Error 0x8024b304 in Windows Update, and when adding Optional Features

Question

Error 0x8024b304 is being displayed by Windows Update, and attempting to install Optional Features via the Settings applet also fails with 0x8024b304.

I am using Windows Server Update Services on my local network - many other machines on the network correctly download updates from WSUS. I've recently completely re-installed Windows Server Update Services on the server, which had no effect on the error - it still shows up in exactly the same way.

This is what I see from Windows Update:

Yes, I have a properly configured Group Policy controlling the Windows Update parameters network-wide.

This is what is seen from the Optional Features page:

I used PowerShell to obtain the Windows Update logs via Get-WindowsUpdateLog, and the pertinent couple of lines from the generated log file are:

WS error: There was an error communicating with the endpoint at 'https://xxx.xxx.xxx:8531/ClientWebService/client.asmx'.
FAILED [8024B304] Web service call

I can browse the URL from Edge without issue:

Being able to browse the WebService with Edge, without seeing any error reported, makes me wonder what the "error communication with endpoint" message above is actually indicating. Of course, 0x8024b304 is not documented anywhere I can find, so that by itself is unhelpful. I've even used Microsoft's error utility which typically shows at least a semblance of an error message, but it simply shows this:

C:\> Err_6.4.5.exe 0x8024B304
# No results found for hex 0x8024b304 / decimal -2145078524
# NOT FOUND: 0x8024B304

A couple of notes:

1. I've restarted my computer three times.
2. I have reinstalled Windows, albeit with the option to keep my files and settings. That didn't work.
3. If I rename the Computer\HKEY_LOCAL_MACHINE\SOFTWARE\Policies\Microsoft\Windows\WindowsUpdate key, and restart the Update Orchestrator and Windows Update services, I can download updates. The settings present in that key are the same across the network due to Group Policy, however for sake of completeness here's a screenshot of that:

Details about the machine: Windows 10 Pro Windows version is: 21H1 OS Build is 19043.1526 Windows Feature Experience Pack 120.2212.4170.0 is installed.

Answer 1

0x8024b304 indicates WU_E_TRUST_PROVIDER_UNKNOWN - chances are this means there is a certificate in the local computer certificate store that is either revoked, or out of date, or otherwise invalid that is getting in the way of Windows Update trusting the Windows Server Update Services server.

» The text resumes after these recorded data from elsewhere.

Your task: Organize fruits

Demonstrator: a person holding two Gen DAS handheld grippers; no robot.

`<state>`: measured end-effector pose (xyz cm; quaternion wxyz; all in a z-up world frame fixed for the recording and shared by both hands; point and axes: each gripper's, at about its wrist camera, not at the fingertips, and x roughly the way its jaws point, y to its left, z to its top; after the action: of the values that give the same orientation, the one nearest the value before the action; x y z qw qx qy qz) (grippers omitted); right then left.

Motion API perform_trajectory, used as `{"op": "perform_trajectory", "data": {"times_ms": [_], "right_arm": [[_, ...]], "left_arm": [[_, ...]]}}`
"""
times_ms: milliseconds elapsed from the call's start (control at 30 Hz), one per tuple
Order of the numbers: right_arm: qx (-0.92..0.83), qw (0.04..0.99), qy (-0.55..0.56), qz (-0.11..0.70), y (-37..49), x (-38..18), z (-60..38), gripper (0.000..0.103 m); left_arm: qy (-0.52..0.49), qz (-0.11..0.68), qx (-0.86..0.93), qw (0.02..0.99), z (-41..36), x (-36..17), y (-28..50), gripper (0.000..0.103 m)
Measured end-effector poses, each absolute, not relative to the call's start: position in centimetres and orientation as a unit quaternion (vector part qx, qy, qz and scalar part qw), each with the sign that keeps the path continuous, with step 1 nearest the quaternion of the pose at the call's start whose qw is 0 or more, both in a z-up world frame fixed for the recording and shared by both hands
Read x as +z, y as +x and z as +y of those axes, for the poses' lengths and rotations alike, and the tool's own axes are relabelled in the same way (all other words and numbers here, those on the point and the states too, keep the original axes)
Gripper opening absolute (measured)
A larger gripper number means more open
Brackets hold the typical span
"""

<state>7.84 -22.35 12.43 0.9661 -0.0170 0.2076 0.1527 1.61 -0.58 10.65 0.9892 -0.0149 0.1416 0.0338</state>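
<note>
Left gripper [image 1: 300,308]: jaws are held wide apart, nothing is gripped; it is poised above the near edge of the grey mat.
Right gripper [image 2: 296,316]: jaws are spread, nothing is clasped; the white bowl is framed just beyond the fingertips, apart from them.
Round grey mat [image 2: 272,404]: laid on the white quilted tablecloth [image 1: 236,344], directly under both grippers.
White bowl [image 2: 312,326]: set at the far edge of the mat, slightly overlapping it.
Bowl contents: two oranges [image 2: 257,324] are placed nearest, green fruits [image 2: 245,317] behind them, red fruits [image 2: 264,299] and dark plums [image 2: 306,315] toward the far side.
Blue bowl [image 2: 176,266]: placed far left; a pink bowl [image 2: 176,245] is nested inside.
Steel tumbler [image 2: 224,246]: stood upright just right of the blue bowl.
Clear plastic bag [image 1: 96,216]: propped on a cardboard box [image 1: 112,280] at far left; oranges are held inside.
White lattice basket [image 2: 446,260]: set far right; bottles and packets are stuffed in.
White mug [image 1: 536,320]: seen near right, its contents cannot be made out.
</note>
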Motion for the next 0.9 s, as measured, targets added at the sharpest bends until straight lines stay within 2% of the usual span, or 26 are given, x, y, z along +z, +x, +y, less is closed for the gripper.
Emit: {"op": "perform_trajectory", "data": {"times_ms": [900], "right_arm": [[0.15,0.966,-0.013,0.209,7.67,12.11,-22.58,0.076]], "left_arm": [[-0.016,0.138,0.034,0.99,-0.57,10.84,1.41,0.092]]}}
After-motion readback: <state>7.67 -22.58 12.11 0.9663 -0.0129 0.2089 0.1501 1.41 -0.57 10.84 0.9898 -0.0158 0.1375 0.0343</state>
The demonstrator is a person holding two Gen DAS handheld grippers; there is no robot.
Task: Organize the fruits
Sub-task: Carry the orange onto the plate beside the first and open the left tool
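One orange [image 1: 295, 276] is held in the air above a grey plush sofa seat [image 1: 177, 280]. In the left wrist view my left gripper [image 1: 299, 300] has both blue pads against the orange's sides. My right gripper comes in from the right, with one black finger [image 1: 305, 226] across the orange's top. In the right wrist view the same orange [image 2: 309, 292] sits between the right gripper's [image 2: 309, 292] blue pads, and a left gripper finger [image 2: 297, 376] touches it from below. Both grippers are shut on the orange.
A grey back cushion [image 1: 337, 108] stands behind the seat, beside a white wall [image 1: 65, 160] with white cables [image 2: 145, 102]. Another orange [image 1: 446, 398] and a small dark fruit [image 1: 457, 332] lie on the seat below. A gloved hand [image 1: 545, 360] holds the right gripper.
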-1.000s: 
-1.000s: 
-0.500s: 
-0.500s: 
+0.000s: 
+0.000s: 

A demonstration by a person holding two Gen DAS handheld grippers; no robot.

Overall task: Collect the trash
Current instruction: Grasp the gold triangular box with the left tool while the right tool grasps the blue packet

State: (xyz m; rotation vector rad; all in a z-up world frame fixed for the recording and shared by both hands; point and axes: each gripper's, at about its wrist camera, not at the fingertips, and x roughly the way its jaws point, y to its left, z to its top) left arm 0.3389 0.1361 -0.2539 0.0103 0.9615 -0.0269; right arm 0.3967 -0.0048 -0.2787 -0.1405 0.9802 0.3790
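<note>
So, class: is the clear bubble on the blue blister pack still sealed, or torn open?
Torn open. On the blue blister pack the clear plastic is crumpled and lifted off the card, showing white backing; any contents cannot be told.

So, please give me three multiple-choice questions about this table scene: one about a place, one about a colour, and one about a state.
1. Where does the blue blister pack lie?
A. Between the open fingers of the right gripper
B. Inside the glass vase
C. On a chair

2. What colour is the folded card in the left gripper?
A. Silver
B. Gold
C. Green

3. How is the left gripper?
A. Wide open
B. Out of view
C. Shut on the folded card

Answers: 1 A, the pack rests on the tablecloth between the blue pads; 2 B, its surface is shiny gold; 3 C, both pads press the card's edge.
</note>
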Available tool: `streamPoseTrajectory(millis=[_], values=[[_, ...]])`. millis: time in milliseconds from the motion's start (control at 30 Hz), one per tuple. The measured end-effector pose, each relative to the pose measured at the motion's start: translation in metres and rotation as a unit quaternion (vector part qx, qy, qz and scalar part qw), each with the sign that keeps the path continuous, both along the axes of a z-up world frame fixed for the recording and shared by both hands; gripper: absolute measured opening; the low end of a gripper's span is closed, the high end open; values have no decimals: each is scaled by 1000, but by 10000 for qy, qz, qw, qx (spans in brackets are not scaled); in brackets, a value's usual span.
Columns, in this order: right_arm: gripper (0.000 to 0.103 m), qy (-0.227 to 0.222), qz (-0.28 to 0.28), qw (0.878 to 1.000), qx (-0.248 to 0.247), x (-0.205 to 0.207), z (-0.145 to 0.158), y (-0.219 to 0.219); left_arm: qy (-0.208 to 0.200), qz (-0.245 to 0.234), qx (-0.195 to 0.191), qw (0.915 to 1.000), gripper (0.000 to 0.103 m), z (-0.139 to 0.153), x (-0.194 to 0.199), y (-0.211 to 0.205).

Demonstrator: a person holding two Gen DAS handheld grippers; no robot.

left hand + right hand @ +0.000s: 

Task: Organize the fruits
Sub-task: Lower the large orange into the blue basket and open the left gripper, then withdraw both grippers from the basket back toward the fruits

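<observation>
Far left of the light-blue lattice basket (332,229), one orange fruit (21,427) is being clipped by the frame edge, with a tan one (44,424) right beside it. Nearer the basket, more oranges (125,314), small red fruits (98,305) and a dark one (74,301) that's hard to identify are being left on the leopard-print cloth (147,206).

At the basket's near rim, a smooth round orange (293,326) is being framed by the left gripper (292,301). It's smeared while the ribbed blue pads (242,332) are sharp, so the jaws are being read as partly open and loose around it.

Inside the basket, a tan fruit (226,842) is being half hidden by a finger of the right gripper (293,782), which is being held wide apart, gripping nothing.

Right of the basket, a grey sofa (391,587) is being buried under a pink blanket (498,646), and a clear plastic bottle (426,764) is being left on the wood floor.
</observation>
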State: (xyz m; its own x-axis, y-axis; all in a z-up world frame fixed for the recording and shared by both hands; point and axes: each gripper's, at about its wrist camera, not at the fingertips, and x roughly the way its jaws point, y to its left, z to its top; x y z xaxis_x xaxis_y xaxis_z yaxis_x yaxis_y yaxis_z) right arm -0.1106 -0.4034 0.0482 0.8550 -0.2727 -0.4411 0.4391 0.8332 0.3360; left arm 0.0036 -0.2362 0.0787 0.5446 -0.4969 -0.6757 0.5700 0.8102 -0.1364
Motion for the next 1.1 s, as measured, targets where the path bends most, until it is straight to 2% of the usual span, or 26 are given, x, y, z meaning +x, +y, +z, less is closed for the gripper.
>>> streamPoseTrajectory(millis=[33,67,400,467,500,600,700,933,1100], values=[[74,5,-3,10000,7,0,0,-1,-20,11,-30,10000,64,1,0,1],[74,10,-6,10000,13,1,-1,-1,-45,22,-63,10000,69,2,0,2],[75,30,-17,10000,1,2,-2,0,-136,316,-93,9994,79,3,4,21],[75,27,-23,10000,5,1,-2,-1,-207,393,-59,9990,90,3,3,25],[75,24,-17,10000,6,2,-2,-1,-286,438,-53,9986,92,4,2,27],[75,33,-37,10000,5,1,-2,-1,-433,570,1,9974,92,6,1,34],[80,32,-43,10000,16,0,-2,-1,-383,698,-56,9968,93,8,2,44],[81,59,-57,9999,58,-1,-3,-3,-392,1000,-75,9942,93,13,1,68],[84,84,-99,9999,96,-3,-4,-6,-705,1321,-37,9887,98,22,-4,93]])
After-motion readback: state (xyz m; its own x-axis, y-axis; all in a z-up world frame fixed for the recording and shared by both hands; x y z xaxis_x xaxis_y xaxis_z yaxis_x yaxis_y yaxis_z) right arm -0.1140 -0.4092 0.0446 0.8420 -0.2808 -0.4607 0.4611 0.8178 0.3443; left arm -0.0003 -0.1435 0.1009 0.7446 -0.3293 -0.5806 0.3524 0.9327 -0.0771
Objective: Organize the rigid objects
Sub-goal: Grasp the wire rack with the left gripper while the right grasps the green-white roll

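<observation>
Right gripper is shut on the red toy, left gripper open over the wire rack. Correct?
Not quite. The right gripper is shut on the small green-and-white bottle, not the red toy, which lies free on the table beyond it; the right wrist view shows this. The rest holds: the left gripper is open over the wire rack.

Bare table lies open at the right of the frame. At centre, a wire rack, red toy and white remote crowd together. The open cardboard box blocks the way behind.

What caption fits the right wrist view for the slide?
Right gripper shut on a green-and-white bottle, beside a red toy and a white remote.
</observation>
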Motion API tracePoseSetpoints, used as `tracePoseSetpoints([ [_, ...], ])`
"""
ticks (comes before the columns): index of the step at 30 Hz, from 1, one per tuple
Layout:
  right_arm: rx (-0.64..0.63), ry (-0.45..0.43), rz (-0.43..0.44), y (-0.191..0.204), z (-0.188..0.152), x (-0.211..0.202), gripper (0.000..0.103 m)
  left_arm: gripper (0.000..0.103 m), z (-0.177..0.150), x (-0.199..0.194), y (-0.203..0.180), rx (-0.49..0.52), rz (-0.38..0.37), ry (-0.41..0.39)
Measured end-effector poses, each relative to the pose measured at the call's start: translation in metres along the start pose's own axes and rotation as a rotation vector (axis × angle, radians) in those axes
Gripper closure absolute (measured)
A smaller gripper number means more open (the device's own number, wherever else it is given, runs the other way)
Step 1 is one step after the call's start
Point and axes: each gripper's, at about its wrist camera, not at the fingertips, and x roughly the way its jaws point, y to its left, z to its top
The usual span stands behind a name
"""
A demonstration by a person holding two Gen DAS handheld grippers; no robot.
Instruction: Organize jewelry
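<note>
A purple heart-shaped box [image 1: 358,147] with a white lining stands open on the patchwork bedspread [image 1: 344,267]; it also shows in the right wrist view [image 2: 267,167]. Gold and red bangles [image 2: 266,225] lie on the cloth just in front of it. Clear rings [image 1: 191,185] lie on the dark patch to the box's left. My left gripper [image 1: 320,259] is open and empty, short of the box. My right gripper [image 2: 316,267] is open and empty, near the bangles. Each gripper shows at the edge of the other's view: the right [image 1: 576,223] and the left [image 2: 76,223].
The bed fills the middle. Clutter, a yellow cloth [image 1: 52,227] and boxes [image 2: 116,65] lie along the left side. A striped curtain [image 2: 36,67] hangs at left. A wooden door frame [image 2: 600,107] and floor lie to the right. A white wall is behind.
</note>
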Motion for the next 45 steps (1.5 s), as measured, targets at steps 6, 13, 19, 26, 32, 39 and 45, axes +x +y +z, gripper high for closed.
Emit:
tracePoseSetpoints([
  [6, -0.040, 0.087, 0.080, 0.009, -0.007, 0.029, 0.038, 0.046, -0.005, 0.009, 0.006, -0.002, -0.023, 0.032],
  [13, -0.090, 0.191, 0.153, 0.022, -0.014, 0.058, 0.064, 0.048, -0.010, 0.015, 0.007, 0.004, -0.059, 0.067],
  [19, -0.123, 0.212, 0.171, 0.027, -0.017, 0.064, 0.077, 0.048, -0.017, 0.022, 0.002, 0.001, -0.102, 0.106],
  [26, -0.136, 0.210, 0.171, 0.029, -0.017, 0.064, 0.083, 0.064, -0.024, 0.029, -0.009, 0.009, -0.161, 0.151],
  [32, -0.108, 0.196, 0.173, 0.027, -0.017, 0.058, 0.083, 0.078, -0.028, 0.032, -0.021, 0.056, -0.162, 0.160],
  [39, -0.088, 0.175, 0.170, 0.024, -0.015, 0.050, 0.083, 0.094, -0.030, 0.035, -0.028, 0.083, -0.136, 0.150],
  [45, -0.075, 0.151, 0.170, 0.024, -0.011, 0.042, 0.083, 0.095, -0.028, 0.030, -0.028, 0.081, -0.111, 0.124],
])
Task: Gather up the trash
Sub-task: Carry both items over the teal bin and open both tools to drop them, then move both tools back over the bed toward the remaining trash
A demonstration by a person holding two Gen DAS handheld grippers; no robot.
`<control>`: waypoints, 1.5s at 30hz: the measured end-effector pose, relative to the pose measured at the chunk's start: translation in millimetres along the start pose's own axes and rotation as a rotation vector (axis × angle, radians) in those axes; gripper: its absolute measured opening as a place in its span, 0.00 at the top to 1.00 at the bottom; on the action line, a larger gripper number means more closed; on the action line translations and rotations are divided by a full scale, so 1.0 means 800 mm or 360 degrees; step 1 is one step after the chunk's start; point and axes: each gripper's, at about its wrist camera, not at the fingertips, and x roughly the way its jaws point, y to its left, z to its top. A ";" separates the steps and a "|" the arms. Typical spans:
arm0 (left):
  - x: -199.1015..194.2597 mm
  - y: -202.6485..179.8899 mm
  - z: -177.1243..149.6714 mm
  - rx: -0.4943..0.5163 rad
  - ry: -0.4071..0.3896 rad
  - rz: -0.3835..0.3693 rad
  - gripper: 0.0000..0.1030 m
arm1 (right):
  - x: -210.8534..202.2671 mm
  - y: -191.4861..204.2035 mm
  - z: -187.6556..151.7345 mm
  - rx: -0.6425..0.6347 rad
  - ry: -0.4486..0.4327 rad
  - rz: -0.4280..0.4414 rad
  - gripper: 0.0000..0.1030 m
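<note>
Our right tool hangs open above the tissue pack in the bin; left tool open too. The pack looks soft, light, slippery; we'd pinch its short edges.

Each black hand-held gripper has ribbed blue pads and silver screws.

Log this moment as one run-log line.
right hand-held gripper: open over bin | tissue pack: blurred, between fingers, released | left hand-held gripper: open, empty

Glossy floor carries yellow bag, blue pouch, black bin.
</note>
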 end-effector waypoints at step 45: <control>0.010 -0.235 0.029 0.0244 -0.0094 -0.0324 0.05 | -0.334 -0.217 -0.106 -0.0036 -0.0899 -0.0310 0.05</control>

For me, the problem was my local Certification Authority root certificate was installed incorrectly in the "Intermediate Certification Authorities\Certificates" store - once I removed that cert I was able to restart the Windows Update service and successfully install Windows Updates.

Since I use Group Policy to distribute the root certificate for my domain, this document fits the symptoms, and may offer a reliable workaround.

If the above doesn't resolve the issue, check the local machines certificate store (certlm.msc) for the presence of a "WindowsServerUpdateServices" Certificate Store. If the store contains more than zero certificates, the certificate presented by the Windows Server Update Services server must be present for the Windows Update service to be able to communicate with the WSUS server. Either remove the certificates from that store, or import the WSUS server's certificate, and try checking for updates. See this site for details.